EXERCISE
Please copy out the lines in the entries that contain "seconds".

GIVEN DATA

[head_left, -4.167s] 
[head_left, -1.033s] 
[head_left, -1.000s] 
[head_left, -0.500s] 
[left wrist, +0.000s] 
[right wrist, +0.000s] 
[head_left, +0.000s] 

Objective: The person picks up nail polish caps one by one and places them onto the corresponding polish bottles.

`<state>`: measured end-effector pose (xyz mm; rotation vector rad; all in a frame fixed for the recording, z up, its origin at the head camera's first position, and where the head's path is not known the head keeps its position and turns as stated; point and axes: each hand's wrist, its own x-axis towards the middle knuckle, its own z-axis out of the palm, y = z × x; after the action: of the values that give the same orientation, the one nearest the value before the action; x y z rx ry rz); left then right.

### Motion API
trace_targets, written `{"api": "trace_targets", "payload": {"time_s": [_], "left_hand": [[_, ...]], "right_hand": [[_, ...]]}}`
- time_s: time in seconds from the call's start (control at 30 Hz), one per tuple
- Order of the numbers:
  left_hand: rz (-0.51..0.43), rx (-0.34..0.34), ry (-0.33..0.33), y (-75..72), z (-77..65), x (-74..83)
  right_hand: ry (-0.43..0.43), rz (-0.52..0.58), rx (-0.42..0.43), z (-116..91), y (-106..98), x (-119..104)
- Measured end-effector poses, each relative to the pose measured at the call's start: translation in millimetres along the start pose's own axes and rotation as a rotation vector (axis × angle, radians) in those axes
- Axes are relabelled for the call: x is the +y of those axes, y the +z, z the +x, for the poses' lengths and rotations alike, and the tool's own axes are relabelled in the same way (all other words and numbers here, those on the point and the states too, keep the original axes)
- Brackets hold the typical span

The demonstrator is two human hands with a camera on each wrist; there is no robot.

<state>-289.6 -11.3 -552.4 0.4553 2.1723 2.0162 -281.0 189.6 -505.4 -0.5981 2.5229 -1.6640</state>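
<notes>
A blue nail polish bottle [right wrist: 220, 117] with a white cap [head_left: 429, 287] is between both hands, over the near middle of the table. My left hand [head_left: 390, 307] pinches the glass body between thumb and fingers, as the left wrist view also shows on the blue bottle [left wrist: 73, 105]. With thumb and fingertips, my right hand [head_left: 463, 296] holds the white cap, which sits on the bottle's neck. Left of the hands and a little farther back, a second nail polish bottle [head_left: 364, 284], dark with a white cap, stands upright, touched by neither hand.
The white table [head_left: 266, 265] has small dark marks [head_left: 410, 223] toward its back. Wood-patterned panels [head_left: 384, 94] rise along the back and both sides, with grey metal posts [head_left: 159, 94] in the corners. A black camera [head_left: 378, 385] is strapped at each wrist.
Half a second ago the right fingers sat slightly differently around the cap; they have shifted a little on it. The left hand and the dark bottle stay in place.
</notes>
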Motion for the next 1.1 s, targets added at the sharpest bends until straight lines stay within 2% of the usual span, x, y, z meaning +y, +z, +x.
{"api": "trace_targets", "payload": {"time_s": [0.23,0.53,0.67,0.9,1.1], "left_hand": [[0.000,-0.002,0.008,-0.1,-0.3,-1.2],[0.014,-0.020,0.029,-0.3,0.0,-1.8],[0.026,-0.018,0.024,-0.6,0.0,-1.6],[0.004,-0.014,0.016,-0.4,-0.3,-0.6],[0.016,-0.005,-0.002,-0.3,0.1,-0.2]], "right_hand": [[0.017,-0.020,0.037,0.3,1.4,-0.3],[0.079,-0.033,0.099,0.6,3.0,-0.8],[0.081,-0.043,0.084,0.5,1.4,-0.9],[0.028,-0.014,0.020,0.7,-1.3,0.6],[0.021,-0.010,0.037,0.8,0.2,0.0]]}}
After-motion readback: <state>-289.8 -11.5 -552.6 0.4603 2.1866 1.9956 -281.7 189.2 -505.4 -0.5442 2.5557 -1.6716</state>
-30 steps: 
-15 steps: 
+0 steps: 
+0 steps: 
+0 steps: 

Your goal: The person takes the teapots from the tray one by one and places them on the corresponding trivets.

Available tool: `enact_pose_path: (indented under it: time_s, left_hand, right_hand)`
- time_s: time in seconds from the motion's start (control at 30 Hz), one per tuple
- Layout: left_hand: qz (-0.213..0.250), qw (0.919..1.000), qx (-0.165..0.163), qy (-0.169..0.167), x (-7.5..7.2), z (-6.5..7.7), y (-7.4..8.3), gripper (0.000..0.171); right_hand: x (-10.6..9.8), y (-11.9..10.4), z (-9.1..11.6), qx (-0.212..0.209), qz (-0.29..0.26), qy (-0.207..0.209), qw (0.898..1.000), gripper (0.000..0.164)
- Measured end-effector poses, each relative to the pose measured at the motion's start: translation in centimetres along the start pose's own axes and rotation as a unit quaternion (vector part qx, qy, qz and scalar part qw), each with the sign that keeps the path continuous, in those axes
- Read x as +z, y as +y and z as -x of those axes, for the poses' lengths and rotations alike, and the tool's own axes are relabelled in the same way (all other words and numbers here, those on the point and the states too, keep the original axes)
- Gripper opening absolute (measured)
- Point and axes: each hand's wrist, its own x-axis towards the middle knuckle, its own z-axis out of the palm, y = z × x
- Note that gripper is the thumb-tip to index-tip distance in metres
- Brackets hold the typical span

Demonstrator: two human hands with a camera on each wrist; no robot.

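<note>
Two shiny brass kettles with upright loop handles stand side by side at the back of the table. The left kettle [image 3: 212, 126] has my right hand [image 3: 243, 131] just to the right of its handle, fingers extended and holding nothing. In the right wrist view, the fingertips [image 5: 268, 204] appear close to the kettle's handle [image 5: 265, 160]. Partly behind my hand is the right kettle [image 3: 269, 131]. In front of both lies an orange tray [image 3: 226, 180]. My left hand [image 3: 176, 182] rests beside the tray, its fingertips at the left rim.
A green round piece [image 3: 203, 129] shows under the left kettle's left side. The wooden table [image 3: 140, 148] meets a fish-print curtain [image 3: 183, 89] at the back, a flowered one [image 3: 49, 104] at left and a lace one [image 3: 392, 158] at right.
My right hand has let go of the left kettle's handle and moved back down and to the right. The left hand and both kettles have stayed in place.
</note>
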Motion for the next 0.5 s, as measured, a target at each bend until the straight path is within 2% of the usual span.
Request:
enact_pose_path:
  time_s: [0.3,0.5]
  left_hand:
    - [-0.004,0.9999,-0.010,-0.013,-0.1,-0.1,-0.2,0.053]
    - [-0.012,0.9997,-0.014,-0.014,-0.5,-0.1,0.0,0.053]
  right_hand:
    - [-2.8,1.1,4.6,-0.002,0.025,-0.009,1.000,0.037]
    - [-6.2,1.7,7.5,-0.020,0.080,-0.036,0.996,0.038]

TASK SOLUTION
- time_s: time in seconds from the call's start (control at 30 Hz), one per tuple
- time_s: time in seconds from the motion's start (control at 30 Hz), one per tuple

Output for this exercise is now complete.